Problem to solve >> Go through the listing below and write out exactly the lines from the one that mentions "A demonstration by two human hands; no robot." through the one that mentions "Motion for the", minus the pictures.
Given data START
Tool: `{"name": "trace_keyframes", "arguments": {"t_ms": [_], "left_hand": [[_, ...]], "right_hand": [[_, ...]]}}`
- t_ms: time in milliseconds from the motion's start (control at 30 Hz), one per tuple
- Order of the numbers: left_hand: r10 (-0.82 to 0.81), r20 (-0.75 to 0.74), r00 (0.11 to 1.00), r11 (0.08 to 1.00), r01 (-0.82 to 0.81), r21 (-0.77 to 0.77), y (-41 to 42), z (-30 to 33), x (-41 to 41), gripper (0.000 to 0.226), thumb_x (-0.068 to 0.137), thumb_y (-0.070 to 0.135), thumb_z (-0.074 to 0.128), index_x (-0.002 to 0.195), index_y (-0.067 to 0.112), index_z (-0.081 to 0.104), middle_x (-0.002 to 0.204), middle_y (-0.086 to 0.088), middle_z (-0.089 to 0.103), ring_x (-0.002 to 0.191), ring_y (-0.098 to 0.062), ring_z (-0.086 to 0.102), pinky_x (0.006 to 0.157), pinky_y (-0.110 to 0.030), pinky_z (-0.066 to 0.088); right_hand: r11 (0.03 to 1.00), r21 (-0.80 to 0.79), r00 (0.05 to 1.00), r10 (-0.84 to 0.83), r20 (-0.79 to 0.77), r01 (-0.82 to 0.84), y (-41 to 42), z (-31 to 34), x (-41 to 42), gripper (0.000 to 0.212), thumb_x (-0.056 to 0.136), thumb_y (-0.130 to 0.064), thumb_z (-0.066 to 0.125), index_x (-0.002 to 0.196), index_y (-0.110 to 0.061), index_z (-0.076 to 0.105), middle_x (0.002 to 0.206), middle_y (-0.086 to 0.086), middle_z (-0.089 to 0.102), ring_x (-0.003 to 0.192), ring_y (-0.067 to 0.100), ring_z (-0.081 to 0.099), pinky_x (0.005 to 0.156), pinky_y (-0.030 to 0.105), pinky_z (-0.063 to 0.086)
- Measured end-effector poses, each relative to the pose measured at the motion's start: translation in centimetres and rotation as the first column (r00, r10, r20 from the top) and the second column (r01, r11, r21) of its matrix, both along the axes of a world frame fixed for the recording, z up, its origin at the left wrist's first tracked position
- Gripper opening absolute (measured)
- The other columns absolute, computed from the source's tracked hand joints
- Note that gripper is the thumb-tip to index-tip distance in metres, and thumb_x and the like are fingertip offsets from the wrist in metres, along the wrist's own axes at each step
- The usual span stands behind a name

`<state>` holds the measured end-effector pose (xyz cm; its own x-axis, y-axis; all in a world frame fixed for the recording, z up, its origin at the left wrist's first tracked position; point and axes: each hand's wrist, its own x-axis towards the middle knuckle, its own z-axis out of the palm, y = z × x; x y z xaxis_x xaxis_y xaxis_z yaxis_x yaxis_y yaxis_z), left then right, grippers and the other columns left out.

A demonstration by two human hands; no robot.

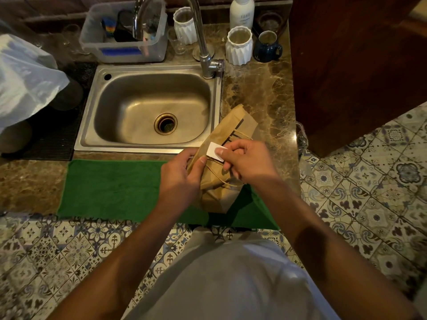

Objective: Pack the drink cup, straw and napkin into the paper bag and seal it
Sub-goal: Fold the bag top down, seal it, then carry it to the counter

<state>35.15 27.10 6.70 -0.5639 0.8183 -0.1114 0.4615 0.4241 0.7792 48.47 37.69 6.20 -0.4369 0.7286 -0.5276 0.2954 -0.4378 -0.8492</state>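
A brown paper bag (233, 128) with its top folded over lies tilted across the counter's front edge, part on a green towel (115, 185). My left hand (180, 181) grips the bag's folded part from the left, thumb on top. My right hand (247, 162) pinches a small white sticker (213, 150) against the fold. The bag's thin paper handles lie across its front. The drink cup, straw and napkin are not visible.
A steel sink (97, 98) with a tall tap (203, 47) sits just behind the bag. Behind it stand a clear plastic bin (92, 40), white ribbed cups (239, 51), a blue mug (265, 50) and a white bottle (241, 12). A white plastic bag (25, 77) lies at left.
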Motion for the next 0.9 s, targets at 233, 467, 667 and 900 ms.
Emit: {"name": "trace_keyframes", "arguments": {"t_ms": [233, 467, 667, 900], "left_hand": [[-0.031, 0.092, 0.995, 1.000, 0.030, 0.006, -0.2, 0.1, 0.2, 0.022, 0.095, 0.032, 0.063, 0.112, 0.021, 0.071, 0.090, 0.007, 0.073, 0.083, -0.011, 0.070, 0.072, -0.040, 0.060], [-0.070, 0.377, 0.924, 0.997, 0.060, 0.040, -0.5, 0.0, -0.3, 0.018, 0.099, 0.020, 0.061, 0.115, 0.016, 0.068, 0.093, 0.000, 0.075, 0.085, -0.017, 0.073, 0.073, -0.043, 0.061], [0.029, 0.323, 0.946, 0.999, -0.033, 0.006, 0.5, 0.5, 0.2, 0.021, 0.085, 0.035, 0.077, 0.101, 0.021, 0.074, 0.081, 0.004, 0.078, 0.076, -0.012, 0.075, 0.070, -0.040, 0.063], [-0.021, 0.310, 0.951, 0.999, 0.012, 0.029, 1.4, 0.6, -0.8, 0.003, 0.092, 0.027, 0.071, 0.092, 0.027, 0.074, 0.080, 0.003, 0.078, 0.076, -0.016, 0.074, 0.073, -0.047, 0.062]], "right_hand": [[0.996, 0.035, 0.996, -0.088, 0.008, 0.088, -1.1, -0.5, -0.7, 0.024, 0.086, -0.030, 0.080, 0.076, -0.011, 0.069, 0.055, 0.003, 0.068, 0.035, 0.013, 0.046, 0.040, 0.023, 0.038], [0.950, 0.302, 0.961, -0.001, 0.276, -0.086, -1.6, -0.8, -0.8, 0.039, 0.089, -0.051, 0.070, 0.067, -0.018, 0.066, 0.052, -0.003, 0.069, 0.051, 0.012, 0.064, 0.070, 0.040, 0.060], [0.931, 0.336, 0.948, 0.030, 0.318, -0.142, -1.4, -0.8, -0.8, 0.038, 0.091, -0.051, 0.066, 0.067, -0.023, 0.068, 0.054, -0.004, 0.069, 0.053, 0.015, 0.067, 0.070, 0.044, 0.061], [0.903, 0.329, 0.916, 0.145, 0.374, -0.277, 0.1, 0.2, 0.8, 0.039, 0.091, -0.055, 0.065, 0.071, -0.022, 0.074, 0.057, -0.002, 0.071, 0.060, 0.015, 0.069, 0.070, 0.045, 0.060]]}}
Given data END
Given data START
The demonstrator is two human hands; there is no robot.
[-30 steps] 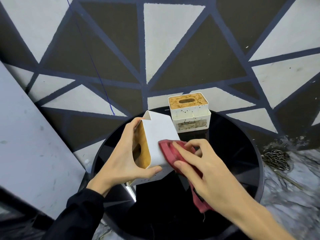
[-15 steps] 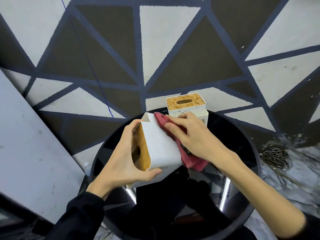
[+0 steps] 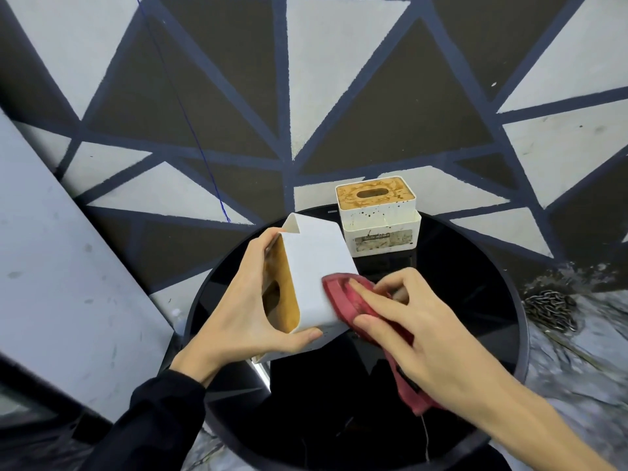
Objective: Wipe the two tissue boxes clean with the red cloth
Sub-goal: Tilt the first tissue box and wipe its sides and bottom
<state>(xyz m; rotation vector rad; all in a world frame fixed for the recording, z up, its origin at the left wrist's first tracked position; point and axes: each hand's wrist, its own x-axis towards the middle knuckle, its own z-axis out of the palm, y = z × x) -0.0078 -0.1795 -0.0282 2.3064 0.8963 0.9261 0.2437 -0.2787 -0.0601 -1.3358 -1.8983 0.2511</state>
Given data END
Task output >>
A demonstration by two human hands; no robot.


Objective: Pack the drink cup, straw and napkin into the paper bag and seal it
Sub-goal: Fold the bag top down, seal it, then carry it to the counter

<state>35.15 27.10 6.70 -0.5639 0.8183 -0.1114 0.4615 0.4241 0.7792 48.47 37.69 6.20 -0.4369 0.7286 -0.5276 0.2954 -0.4378 -0.8492</state>
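A brown paper bag (233, 128) with its top folded over lies tilted across the counter's front edge, part on a green towel (115, 185). My left hand (180, 181) grips the bag's folded part from the left, thumb on top. My right hand (247, 162) pinches a small white sticker (213, 150) against the fold. The bag's thin paper handles lie across its front. The drink cup, straw and napkin are not visible.
A steel sink (97, 98) with a tall tap (203, 47) sits just behind the bag. Behind it stand a clear plastic bin (92, 40), white ribbed cups (239, 51), a blue mug (265, 50) and a white bottle (241, 12). A white plastic bag (25, 77) lies at left.
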Motion for the next 0.9 s, targets at 233, 467, 667 and 900 ms.

This answer has no further content.